When Jackson died, AEG offered a "souvenir ticket" to anyone who didn't claim the refund; even the biggest non-event in entertainment history needed a silver lining.

Jack Kyser, an economist in LA, likens Anschutz to "the Wizard of Oz - the man behind the curtain, pulling levers. Nobody sees him, yet he has a huge impact".

Bob Scanlan, a banker who has worked with Anschutz, calls him "an alchemist" and adds: "Phil would rank up there in my humourless hall of fame."

His two charitable foundations - the Random Acts of Kindness Foundation and Foundation for a Better Life - have an avowedly Christian and conservative moral mission.

His boldest venture into the film industry to date was a US$150 million funding of the movie of the Christian allegory The Chronicles of Narnia: The Lion, the Witch and the Wardrobe.

AEG now ranks second only to Disney in the world entertainment industry - to which it poses a new age, sports-orientated challenge.

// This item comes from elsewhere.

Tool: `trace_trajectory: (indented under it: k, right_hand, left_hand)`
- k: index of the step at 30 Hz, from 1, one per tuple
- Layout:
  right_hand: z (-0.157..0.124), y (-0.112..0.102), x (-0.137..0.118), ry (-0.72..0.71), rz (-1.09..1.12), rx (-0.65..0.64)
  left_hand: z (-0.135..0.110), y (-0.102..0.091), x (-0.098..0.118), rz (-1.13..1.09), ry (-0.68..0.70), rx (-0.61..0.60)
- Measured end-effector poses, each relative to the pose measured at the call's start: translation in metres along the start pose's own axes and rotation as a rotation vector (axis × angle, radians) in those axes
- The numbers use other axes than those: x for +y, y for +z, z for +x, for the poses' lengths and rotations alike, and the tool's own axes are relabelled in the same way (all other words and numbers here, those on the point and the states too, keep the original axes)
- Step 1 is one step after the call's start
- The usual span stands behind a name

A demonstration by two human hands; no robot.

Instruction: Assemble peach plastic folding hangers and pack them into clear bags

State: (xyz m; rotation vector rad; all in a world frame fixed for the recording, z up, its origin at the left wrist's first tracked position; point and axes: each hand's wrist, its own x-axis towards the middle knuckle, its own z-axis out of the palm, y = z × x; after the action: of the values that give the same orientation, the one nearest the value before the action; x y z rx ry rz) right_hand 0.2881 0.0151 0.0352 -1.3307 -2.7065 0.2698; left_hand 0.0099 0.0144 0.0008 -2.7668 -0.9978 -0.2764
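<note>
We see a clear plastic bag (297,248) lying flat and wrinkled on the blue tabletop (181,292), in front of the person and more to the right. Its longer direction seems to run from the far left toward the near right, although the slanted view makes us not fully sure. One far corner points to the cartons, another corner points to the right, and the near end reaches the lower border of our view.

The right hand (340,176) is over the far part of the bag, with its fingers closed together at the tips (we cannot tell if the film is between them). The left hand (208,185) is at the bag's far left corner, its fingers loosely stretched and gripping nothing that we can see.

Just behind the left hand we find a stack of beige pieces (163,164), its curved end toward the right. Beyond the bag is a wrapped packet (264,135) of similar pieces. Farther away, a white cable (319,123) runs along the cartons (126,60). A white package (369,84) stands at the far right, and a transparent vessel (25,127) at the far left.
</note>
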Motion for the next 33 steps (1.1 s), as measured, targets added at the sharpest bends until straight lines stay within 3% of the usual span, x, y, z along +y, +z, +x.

There has been much grumbling in LA that despite his keen personal interest in painting and handsome collection of American art, Anschutz gives markedly little to local culture, unlike Disney.

To which Anschutz coughed up a modest million ... to the Walt Disney Concert Hall.

Just to show to whom the future belongs, Mickey Mouse or not.

THE ANSCHUTZ LOW-DOWN

*Born: 1939, in Kansas. His father, Fred Anschutz, was a wealthy land investor who owned ranches in Colorado, Utah and Wyoming. Mother Marian Pfister Anschutz raised the family as devout Christians.

*Best of times: His 1971 acquisition of 3.6 million hectares of farmland along the Utah-Wyoming border propelled him into the super-wealthy set in the early 1980s with the discovery of a billion-barrel oil field, selling a half-interest to Mobil for US$500 million ($685 million) in 1982.

*Worst of times: The 2002 September issue of Forbes branded Anschutz America's "greediest executive", a claim that seemed prescient when he agreed to repay US$4.4 million for accepting valuable IPO shares from Salomon Smith Barney investment bank in exchange for his firm Qwest's banking business.